Future research and discussion
I have tried to outline what I see as a communist approach to the people/nature relationship, but left many issues unanswered. I have suggested that the changing character of that relationship needs to be integrated into our understanding of the history of the 20th century; and that other issues need to be researched, e.g. the transformation of the working class and peasantry and the possibility that the division between them has been superceded; the role of cheap food in the dynamics of class relations in the past three decades, in the present and in future. I have argued that an understanding of alienation, as alienation of people from nature and from each other, and not just as the alienation of workers from the products of their labour, needs to be developed as one of the bases of a communist programme.

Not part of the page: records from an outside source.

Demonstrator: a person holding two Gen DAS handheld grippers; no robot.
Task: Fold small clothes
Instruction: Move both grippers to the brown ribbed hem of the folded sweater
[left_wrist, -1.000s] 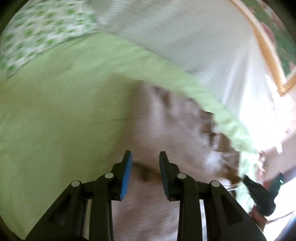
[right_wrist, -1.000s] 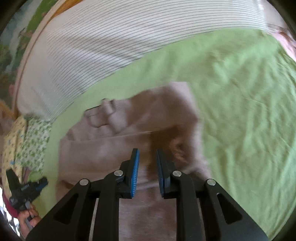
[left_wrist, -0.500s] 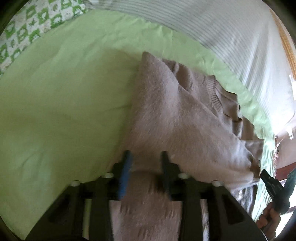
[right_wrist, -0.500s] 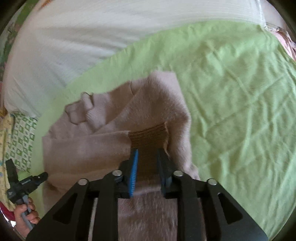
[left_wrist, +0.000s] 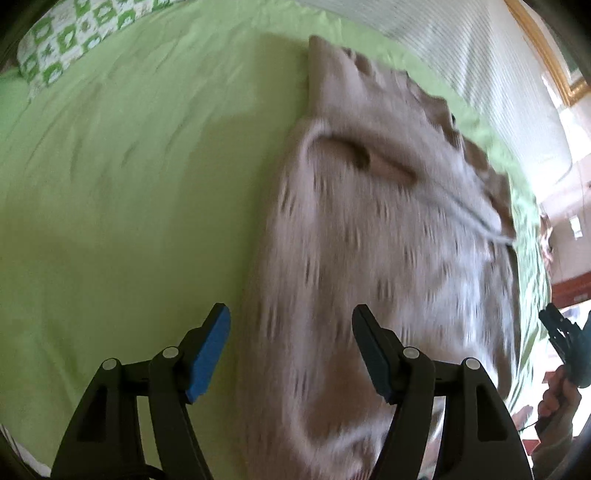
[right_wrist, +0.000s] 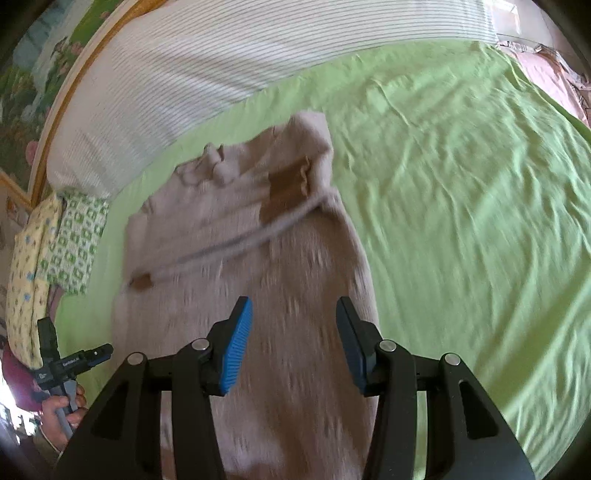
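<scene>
Both tools, left (left_wrist: 291, 349) and right (right_wrist: 294, 341), now gape empty; sweater (right_wrist: 258, 280) released mid-frame on bed (right_wrist: 461, 221), fold laid.

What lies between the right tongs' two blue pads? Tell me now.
Only the folded beige sweater lies there, below the open right tongs, resting on the green bedsheet; the right wrist view shows it.

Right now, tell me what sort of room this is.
Most likely a bedroom. A sweater lies on a bed with a green sheet, a striped bolster runs along its far edge, and patterned pillows sit at one corner.
</scene>
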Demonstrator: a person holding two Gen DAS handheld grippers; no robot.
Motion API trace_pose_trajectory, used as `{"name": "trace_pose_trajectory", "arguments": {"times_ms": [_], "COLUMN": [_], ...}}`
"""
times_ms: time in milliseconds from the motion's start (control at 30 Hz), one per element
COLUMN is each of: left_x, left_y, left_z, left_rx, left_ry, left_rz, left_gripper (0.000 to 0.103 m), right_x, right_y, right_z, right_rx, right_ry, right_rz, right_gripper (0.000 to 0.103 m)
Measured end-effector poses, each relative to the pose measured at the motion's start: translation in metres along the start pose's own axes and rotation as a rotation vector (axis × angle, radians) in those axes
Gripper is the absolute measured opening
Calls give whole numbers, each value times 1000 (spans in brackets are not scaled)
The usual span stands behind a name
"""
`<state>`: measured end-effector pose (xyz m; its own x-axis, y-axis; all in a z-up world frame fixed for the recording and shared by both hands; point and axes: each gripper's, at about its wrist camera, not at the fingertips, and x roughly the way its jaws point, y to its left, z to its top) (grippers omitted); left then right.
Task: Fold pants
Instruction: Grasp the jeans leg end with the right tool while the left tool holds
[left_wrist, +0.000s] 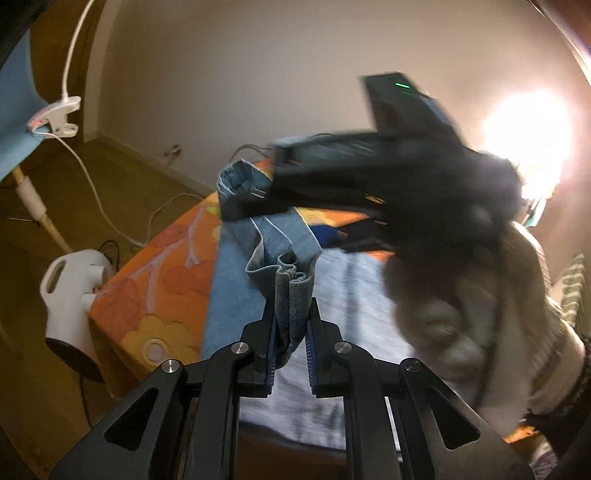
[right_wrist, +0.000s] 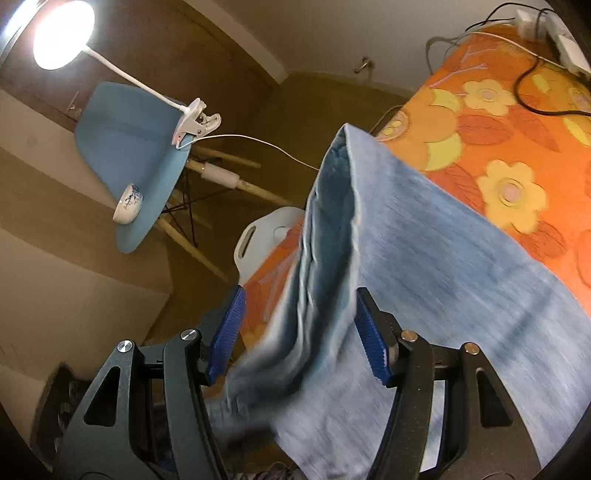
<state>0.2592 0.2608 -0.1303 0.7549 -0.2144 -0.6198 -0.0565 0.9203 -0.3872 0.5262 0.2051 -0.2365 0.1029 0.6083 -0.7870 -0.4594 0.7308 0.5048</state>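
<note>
Left wrist view, we note left gripper (left_wrist: 291, 314) pinching bunched pants (left_wrist: 284, 266), right gripper (right_wrist: 299, 328) fingers apart around a fold, over the orange-flowered bench (right_wrist: 491, 122).

We note the pants (right_wrist: 424, 295) spread on the desk (right_wrist: 498, 147), one fold draped over its edge; chair (right_wrist: 140, 155) and cup (right_wrist: 127, 206) stand beyond, cup on the seat.
</note>
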Motion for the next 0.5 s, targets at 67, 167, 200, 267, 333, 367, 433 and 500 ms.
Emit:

The importance of such issues hardly needs to be underlined, and obviously working on them is a collective task.  


Notes: 
[1] As one of the founding fathers of environmentalism writes: “The root of our problems with the environment comes from a lack of constraint on the growth of population”. (James Lovelock, The Revenge of Gaia (London, Penguin Books, 2007), p. 180.)
[2] Lovelock again: “Green thoughts range from shades of red to shades of blue. The totalitarian greens, sometimes called ecofascists, would like to see most other humans eliminated in genocide and so leave a perfect Earth. [At the other extreme are] those who would like to see universal human welfare and rights, and somehow hope that luck, Gaia or sustainable development will allow this dream to come true. Greens could be defined as those who have sensed the deterioration of the natural world and would like to do something about it.” (The Revenge of Gaia, p. 179.)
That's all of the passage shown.